STILL, TUEL willingly took the blame.
“”Impossible is not the right word,” he said of the position into which he was thrust. “It’s the situation of any backup quarterback in the league ... you have to be ready to go when your number is called and perform at a high level.”
When asked about replacing Manuel for as long as he might be out, Tuel added, “I’ll be ready to go. They called on me, possibly in Week 1 if EJ wasn’t ready to go. I took all the reps and felt really comfortable.
“I know what that role is like so it won’t be the first time for me. I’m ready to step in there and do whatever I need to do to help this football team.”
Of the critical interception, the game’s only turnover, Tuel added, “(It was) just a misread on my part. I didn’t see the safety flying down ... just a screw-up on my part.”
But at least Tuel had an excuse: lack of experience and preparation.
THERE WAS no such explanation for the Bills’ horrendous punt coverage which ultimately cost them the game.
Second-year pro Shawn Powell was perfectly awful, averaging 46 yards on his kicks, but with a horrible net of 23.
Several of his punts were easily-returned low line drives.
And once the ball was in Benjamin’s hands, the coverage unit couldn’t stop him from getting the corner.
He broke Eric Metcalf’s club record for punt return yards in a game (160), and nearly had it by halftime (142). His 179 yards translated to nearly 26 yards for seven returns.
And while Marrone was discouraged with the coverage, it was clear he was more aggravated with Powell.
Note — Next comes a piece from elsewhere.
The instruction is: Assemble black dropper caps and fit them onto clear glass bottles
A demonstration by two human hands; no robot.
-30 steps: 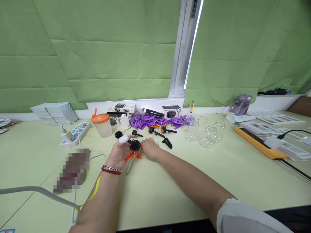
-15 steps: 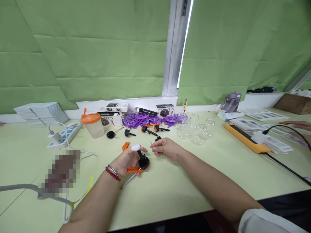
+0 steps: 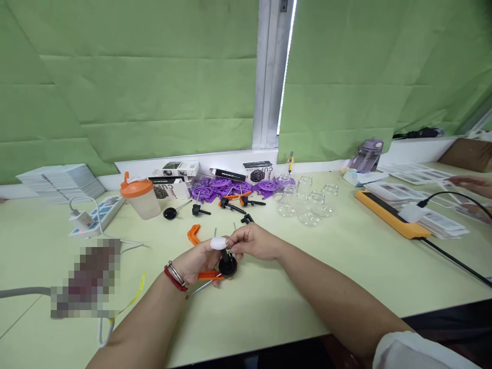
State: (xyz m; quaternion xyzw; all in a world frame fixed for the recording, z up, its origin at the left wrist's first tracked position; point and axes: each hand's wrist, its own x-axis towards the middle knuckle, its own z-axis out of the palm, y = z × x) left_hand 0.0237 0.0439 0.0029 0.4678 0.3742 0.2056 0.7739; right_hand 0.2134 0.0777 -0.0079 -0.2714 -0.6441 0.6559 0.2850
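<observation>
My left hand (image 3: 202,264) is closed around a black plastic part with a round base and an upright post (image 3: 227,265). An orange strip (image 3: 209,275) and a metal rod (image 3: 202,288) stick out beneath the same hand. A white wrap or cover (image 3: 219,243) sits at its thumb tip. My right hand (image 3: 253,243) is pinched, its fingertips against the top of the black part; what they hold, if anything, is too small to make out. Just beyond the hands lie a bent orange piece (image 3: 194,234) and a small black piece (image 3: 247,219).
Black parts with rods (image 3: 232,205), purple plastic pieces (image 3: 221,189) and printed boxes (image 3: 171,188) line the back. Clear cups (image 3: 309,205) stand right of them, an orange-lidded cup (image 3: 140,197) left. A power strip (image 3: 392,215) and another person's hand (image 3: 474,184) are at right.
My right hand has moved left and slightly down, bringing its pinched fingertips to the black part. My left hand still holds that part. The view has shifted slightly.
</observation>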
“It starts at the beginning,” he said, “direction and hang time. We didn’t get it done.”
Still, that might be a one-week aberration.
Buffalo’s real problem is at quarterback.
Manuel is likely out for at least a game or two, and that leaves Tuel and practice squadder Thaddeus Lewis, the trade acquisition from Detroit.
Don’t be surprised, pending Manuel’s prognosis, if the Bills are looking at quarterbacks and punters this week.